Sanskrit was delayed because of the peace talk imitative at one point but again, this doesn’t magically shift planning and command authority from the First Space Lord to a civilian cabinet member outside the chain of command.

Considering that glorified task group was the only formation which would be implementing that strategy, that is a reasonable decision to make.


The reasonable decision would have been to follow the established process.

There’s the First Space Lord responsible for overall strategic direction. That’s Caparelli deciding how the Navy conducts defensive operations. Not Hamish, not the Crown. If they don’t like what he’s doing the Crown can ask for his resignation. Until then it’s his war to run.

Actual operational and tactical planning is the responsibility of the Second Space Lord heading the Bureau of Planning and the Strategy Board. That’s Givens deciding on what target Eighth Fleet is going to hit. Not Honors Chief of Staff. Givens planning groups may or may not ask for Eighth Fleets input, but the overall decision very much rests with the Admiralty, not the fleet commander. Eighth Fleets job is then to figure out how to attack the chosen target. Nothing more, nothing less.

Now of course, communication lag is a thing in the Honorverse so task force commanders may find themselves isolated and forced to make far reaching strategic decisions way outside their own immediate are of responsibility. This is very much not the case here though.

First, you're ignoring the time pressure the Solarian League situation was putting them in. They did not have the option of "treading water" for months while they built up their Apollo capable forces.

Second, it sounds more like you're objecting to the Queen interjecting herself into operational planning rather than White Haven doing so. She is the one that pushed Sanskrit, not White Haven.


I’m not ignoring the situation with the League. I just don’t think this situation should have any impact on the decision to mount the operation against Lovat and the rationale presented by White Haven in the fateful meeting with the Queen makes any sense.

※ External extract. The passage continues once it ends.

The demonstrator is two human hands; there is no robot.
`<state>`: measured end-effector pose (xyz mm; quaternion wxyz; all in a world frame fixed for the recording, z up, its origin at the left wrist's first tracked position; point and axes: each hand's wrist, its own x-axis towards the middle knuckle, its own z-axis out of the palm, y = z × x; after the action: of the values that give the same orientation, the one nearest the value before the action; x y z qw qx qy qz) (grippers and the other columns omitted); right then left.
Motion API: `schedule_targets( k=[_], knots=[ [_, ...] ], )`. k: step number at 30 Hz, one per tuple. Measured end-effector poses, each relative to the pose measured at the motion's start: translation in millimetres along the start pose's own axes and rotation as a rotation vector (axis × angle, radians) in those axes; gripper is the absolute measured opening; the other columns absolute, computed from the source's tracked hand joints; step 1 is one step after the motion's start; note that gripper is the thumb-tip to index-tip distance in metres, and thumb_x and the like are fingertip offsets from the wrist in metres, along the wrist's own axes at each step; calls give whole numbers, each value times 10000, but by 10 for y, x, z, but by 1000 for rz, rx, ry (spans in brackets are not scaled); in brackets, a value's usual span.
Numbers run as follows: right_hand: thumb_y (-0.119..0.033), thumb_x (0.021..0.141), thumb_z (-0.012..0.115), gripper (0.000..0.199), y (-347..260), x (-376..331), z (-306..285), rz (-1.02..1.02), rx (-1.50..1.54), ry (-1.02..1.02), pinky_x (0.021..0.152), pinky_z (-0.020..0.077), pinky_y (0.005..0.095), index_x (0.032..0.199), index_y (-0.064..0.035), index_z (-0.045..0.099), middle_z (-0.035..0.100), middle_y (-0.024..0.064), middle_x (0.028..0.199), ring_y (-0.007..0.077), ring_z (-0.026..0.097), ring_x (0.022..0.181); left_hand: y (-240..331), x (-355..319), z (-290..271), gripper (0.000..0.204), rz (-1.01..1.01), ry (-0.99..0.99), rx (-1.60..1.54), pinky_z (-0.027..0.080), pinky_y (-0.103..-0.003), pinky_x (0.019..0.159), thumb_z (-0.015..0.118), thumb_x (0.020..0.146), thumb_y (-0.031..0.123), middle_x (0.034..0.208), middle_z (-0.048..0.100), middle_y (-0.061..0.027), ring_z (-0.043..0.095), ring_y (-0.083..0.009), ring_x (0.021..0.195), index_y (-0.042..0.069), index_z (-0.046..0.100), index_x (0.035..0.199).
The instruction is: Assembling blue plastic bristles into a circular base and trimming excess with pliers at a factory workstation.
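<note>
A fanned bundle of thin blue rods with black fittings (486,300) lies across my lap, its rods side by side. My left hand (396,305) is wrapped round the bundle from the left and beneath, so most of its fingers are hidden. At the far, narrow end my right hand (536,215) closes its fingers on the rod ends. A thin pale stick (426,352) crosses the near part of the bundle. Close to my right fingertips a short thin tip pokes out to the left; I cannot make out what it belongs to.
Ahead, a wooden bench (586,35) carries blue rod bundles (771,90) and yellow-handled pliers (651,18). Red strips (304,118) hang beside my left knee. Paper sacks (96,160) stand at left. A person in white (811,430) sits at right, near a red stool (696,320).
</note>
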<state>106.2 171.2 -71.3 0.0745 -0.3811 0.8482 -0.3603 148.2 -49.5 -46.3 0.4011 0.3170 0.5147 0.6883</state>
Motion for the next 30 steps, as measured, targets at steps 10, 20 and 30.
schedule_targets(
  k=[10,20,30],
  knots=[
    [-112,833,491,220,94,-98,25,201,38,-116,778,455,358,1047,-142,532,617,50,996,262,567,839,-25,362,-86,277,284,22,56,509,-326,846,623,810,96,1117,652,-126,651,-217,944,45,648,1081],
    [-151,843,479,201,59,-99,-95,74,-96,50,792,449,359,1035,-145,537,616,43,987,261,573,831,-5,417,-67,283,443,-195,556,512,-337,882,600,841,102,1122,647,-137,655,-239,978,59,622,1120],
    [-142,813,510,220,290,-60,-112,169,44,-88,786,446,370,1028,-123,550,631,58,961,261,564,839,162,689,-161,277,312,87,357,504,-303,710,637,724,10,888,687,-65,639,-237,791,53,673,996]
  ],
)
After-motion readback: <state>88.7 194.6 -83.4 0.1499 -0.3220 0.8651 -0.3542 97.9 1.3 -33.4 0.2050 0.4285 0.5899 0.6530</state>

We’re are talking about a delay of mere months to get Apollo ready and (if it works) win the war with Haven. There’s nothing happening with regards to the League that would have been influenced in any conceivable way by delaying the attack on Lovat.

The Queen can push what she wants. It’s White Havens job (really Caparellis, but he was not invited) to explain the situation to her and the ramification of her orders. And if necessary remind the Queen that while she may be the commander in chief of the armed forces, actual operational command is exercised by the First Space Lord.
Not that this was a problem in this case. The Crown demanded action. White Haven had nothing to offer but an outdated and ill thought out Sanskrit.
Compare is conduct to Theismans meetings with Pritchart. Night and day.



@drothgery

The military situation was very different. Without the Buttercup-era new tech, the tactical situation leading up to Buttercup was pretty much a stalemate. Which was very much not the case leading up to Sanskrit; Haven had a pretty overwhelming advantage.


All the more important not to reveal game changing technology before enough of it is deployed

Also, while Haven had an overwhelming advantage, they were not ready to mount a decisive operation against Manticore itself. Operation Gobi is proof of that. Theisman hit a tertiary target at best. His next attack wouldn’t have been on the Manticoran home system. At worst, he would have attacked Basilisk, Trevor or Yeltsin. Bad for the Alliance, but not disastrous in the context of Apollo.

We know that in actuality he would have attacked Alizon next. Another tertiary target, way short of the conceivable worst case scenario without the reveal of a paradigm shifting technology.

So Manticore had time. And nothing to lose by waiting. What did Lovat accomplish? What was the premature reveal of Apollo accomplish? Really, what was the goal by demonstrating Haven would surely lose the war within a tyear?

What would have been lost by waiting another couple of months, hitting them with four or five Apollo BatRons at Lovat and after that successful demonstration, immediately go on to attack Haven itself?